### EXERCISE INSTRUCTIONS
Each line of the material below must be transcribed exactly.
======== SUPPLIED MATERIAL
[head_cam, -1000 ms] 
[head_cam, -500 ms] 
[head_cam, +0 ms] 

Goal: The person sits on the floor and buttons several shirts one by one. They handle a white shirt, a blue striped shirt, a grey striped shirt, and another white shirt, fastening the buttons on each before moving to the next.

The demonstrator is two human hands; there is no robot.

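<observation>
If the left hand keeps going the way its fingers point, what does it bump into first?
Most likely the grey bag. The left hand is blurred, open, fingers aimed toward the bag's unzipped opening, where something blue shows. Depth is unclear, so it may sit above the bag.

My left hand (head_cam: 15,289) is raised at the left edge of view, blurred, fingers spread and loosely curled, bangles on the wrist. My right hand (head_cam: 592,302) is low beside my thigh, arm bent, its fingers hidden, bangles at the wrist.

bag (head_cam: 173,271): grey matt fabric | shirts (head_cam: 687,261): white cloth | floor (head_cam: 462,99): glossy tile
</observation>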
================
### WRITTEN REPLY
[head_cam, -1000 ms] 
[head_cam, -500 ms] 
[head_cam, +0 ms] 

Goal: The person sits on the floor and buttons several shirts one by one. They handle a white shirt, a blue striped shirt, a grey striped shirt, and another white shirt, fastening the buttons on each before moving to the next.

The demonstrator is two human hands; there is no robot.

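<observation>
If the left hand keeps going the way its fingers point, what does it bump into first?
Most likely the grey bag. The left hand is blurred, open, fingers aimed toward the bag's unzipped opening, where something blue shows. Depth is unclear, so it may sit above the bag.

My left hand (head_cam: 15,289) is raised at the left edge of view, blurred, fingers spread and loosely curled, bangles on the wrist. My right hand (head_cam: 592,302) is low beside my thigh, arm bent, its fingers hidden, bangles at the wrist.

bag (head_cam: 173,271): grey matt fabric | shirts (head_cam: 687,261): white cloth | floor (head_cam: 462,99): glossy tile
</observation>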

No further output is required, since the answer is complete.